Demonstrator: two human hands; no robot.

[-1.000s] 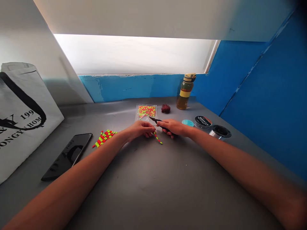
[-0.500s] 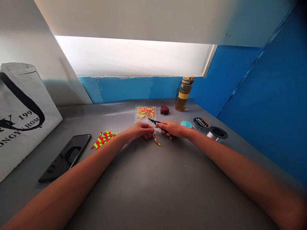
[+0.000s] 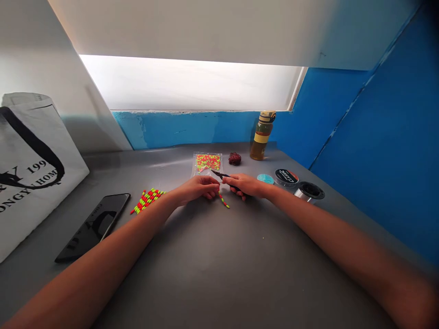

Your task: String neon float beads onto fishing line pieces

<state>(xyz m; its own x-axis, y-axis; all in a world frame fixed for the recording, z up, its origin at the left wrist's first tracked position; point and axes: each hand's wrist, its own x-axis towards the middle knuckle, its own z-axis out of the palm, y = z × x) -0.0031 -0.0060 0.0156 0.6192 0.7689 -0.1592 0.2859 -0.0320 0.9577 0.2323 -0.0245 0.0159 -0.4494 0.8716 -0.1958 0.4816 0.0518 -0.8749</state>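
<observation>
Indoor craft corner, grey tabletop (image 3: 206, 274), bead packet (image 3: 208, 161), pliers (image 3: 218, 174)

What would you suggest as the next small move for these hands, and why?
Perhaps turn the pliers in the right hand toward the bead strand: the left hand pinches the strand's upper end, while the pliers' tips stand apart from it and point toward the bead bag.
</observation>
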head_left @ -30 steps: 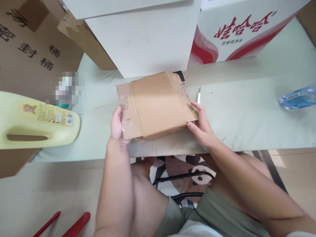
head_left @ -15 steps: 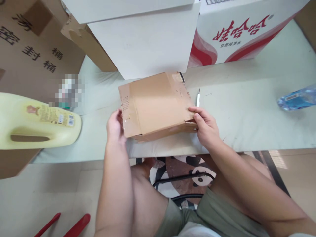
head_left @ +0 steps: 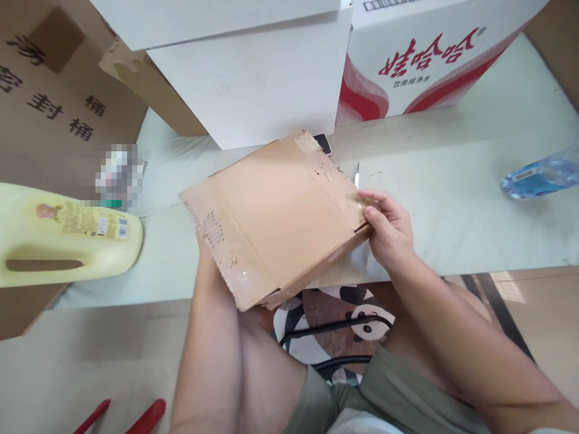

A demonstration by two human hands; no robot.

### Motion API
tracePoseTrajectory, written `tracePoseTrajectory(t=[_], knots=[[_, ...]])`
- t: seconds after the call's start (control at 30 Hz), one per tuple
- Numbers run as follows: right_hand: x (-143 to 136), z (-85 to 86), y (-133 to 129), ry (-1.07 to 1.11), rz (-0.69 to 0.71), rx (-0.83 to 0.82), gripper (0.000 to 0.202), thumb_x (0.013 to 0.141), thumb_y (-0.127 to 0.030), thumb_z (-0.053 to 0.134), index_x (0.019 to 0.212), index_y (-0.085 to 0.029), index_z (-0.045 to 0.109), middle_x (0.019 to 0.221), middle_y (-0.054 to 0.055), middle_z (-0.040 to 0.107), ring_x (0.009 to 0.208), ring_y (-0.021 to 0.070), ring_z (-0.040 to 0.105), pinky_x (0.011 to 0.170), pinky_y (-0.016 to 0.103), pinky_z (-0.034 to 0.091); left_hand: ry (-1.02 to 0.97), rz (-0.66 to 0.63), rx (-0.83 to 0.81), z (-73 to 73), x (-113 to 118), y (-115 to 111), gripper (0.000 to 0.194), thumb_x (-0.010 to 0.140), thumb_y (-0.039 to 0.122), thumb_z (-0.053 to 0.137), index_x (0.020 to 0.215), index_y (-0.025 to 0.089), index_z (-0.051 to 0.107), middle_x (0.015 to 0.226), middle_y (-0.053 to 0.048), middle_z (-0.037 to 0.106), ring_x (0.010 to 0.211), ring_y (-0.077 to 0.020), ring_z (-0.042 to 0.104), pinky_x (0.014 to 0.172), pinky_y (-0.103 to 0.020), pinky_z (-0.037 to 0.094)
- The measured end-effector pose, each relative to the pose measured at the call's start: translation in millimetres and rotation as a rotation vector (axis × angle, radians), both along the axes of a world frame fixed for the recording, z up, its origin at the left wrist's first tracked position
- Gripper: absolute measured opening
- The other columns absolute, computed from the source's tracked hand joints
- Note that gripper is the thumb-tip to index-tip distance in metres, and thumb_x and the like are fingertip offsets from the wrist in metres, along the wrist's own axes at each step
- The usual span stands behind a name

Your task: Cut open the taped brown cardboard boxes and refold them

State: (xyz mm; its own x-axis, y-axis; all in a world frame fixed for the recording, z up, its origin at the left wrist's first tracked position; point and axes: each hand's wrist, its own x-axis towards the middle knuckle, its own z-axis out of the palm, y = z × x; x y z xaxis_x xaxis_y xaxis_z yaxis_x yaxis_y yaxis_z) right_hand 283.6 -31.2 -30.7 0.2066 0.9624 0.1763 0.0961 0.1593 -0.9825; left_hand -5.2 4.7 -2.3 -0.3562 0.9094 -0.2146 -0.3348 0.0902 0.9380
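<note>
A brown cardboard box [head_left: 275,211] with torn, taped ends is tilted above the front of the table. My right hand [head_left: 389,226] pinches its right corner, thumb on top. Most of my left hand [head_left: 204,244] is hidden behind the box's left end; its fingers do not show. A white craft knife [head_left: 357,179] lies on the table just past the fingertips of my right hand. Part of a black object [head_left: 322,143] shows beyond the far corner of the box.
White cartons [head_left: 253,84] and a red-and-white carton [head_left: 416,72] stand at the back. A yellow jug [head_left: 67,238] lies at the left before a large brown carton [head_left: 54,90]. A water bottle [head_left: 540,175] lies at the right. The table [head_left: 456,223] ends near my knees.
The box has turned, its left end swinging toward me and its top now facing the camera more. My left hand has slipped from sight behind it. More of the black object shows.
</note>
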Motion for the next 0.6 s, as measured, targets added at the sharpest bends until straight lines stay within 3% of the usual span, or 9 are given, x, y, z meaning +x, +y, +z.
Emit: tracePoseTrajectory(t=[0.1,0.23,0.3,0.47,0.6], knots=[[2.5,2.5,3.8,-0.027,-0.041,-0.012,0.038,0.094,-0.053,0.059,0.123,-0.029,0.062,0.084,0.001,0.07,0.067,0.0183,0.064,0.065,0.034,0.054,-0.041,0.048,-0.011,9.4,-1.0,9.1,0.022,0.078,0.036,0.075,0.083,0.017,0.065,0.069,0.0,0.07,0.055,-0.0153,0.063,0.054,-0.029,0.055],[7.1,1.6,11.1,-0.036,-0.139,0.04,0.044,0.087,-0.058,0.068,0.119,-0.028,0.062,0.115,0.007,0.072,0.11,0.0246,0.068,0.094,0.041,0.056,-0.138,0.003,0.006,16.4,-4.4,8.4,0.022,0.078,0.031,0.072,0.094,0.017,0.072,0.083,-0.004,0.078,0.073,-0.02,0.073,0.067,-0.033,0.062],[7.8,-1.1,14.3,0.051,-0.134,0.002,0.053,0.082,-0.063,0.072,0.121,-0.029,0.061,0.123,0.007,0.069,0.119,0.027,0.065,0.098,0.042,0.055,-0.227,0.035,0.059,17.6,-4.8,6.5,0.016,0.086,0.031,0.065,0.095,0.02,0.073,0.083,-0.002,0.079,0.077,-0.0191,0.074,0.073,-0.031,0.062],[0.9,-4.7,13.6,0.392,0.143,-0.264,0.058,0.07,-0.071,0.077,0.105,-0.025,0.067,0.1,0.006,0.076,0.096,0.0292,0.073,0.08,0.042,0.061,-0.376,0.13,0.058,17.0,-2.5,8.0,0.036,0.1,0.029,0.039,0.089,0.017,0.071,0.073,-0.006,0.077,0.073,-0.0185,0.074,0.072,-0.029,0.06],[-6.5,-2.4,8.3,0.427,0.09,-0.255,0.049,0.065,-0.063,0.085,0.092,-0.024,0.072,0.091,0.005,0.079,0.091,0.0285,0.075,0.082,0.041,0.061,-0.375,0.122,0.226,16.4,-6.9,7.2,0.039,0.098,0.038,0.037,0.1,0.017,0.07,0.084,-0.007,0.079,0.093,-0.02,0.075,0.083,-0.03,0.059]])
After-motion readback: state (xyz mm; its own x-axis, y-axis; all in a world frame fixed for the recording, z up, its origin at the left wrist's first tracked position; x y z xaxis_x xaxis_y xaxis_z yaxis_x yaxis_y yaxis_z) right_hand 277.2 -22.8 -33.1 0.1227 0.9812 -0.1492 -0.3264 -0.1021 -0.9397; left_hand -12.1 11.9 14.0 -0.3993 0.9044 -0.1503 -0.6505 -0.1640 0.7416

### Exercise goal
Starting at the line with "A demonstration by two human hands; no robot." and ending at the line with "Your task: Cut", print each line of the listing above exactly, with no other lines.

### Expected answer
A demonstration by two human hands; no robot.

### Motion API
tracePoseTrajectory, written `tracePoseTrajectory(t=[_], knots=[[_, ...]])`
- t: seconds after the call's start (control at 30 Hz), one per tuple
- Numbers run as follows: right_hand: x (-143 to 136), z (-85 to 86), y (-133 to 129), ry (-1.07 to 1.11), rz (-0.69 to 0.71), rx (-0.83 to 0.82), gripper (0.000 to 0.202), thumb_x (0.013 to 0.141), thumb_y (-0.127 to 0.030), thumb_z (-0.053 to 0.134), index_x (0.019 to 0.212), index_y (-0.085 to 0.029), index_z (-0.045 to 0.109), middle_x (0.019 to 0.221), middle_y (-0.054 to 0.055), middle_z (-0.040 to 0.107), ring_x (0.009 to 0.208), ring_y (-0.021 to 0.070), ring_z (-0.040 to 0.105), pinky_x (0.011 to 0.170), pinky_y (-0.016 to 0.103), pinky_z (-0.034 to 0.091); left_hand: ry (-1.02 to 0.97), rz (-0.66 to 0.63), rx (-0.83 to 0.81), z (-73 to 73), x (-113 to 118), y (-115 to 111), gripper (0.000 to 0.194), thumb_x (-0.010 to 0.140), thumb_y (-0.039 to 0.122), thumb_z (-0.053 to 0.137), index_x (0.020 to 0.215), index_y (-0.025 to 0.089), index_z (-0.051 to 0.107), middle_x (0.015 to 0.226), middle_y (-0.053 to 0.048), middle_z (-0.037 to 0.106), ring_x (0.010 to 0.211), ring_y (-0.077 to 0.020), ring_z (-0.042 to 0.104), pinky_x (0.014 to 0.172), pinky_y (-0.103 to 0.020), pinky_z (-0.037 to 0.094)
- The measured end-effector pose, each relative to the pose measured at the call's start: translation in millimetres and rotation as a rotation vector (axis × angle, radians), both along the axes of a world frame fixed for the recording, z up, its origin at the left wrist's first tracked position
- Gripper: absolute measured opening
- The other columns absolute, computed from the source's tracked hand joints
- Note that gripper is the thumb-tip to index-tip distance in metres, and thumb_x and the like are fingertip offsets from the wrist in metres, along the wrist's own axes at each step
- The usual span stands behind a name

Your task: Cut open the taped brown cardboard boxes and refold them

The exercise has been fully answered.